• **TASK PROMPT**: Set out exactly, line by line, the stretch of data below that begins at the line containing "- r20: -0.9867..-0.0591" and ends at the line containing "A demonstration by", with both ends kept.

• **INFORMATION SUPPLIED**:
--- START ---

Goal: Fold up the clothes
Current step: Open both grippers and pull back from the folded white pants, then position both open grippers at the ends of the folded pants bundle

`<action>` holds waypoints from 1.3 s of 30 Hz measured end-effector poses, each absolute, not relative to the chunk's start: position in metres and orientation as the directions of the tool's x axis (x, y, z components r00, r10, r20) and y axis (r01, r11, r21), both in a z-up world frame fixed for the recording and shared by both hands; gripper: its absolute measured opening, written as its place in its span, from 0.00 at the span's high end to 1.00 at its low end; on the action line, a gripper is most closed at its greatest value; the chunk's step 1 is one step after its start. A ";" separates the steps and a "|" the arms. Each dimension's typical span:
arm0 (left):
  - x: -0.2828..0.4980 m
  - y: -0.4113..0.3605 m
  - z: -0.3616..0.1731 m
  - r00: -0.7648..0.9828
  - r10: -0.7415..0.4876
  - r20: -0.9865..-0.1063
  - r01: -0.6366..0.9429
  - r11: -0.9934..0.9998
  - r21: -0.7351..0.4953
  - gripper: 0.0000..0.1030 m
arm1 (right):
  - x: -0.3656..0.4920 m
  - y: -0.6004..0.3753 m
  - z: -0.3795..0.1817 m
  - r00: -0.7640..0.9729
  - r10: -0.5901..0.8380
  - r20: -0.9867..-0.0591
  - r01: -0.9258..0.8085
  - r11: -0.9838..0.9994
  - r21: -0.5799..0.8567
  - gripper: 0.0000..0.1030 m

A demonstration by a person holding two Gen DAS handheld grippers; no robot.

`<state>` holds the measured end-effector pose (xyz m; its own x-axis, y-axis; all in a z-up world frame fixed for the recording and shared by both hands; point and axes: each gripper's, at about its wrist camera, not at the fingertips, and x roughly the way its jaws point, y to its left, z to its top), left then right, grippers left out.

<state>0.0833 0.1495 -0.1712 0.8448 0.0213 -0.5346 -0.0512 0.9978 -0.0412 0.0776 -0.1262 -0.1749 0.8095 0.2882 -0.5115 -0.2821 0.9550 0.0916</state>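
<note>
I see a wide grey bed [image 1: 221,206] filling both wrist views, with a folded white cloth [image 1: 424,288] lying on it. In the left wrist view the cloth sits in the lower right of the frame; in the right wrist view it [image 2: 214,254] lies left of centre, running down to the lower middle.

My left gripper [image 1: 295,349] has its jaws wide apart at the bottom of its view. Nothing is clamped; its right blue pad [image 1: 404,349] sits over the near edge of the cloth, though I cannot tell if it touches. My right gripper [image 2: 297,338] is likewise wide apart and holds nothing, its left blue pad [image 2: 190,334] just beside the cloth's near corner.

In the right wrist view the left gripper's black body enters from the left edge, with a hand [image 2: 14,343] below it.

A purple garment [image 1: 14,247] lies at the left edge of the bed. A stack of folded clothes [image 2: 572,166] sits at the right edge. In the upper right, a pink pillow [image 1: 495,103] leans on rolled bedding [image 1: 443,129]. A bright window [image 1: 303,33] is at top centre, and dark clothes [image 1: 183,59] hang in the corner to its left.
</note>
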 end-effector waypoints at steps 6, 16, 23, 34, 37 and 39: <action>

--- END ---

• **TASK SOLUTION**:
  - r20: -0.9867..-0.0591
  - r01: -0.9258..0.8085
  - r11: -0.9838..0.9994
  - r21: -0.5799..0.8567
  - gripper: 0.0000..0.1030 m

A demonstration by a person holding two Gen DAS handheld grippers; no robot.

No other output belongs with this exercise.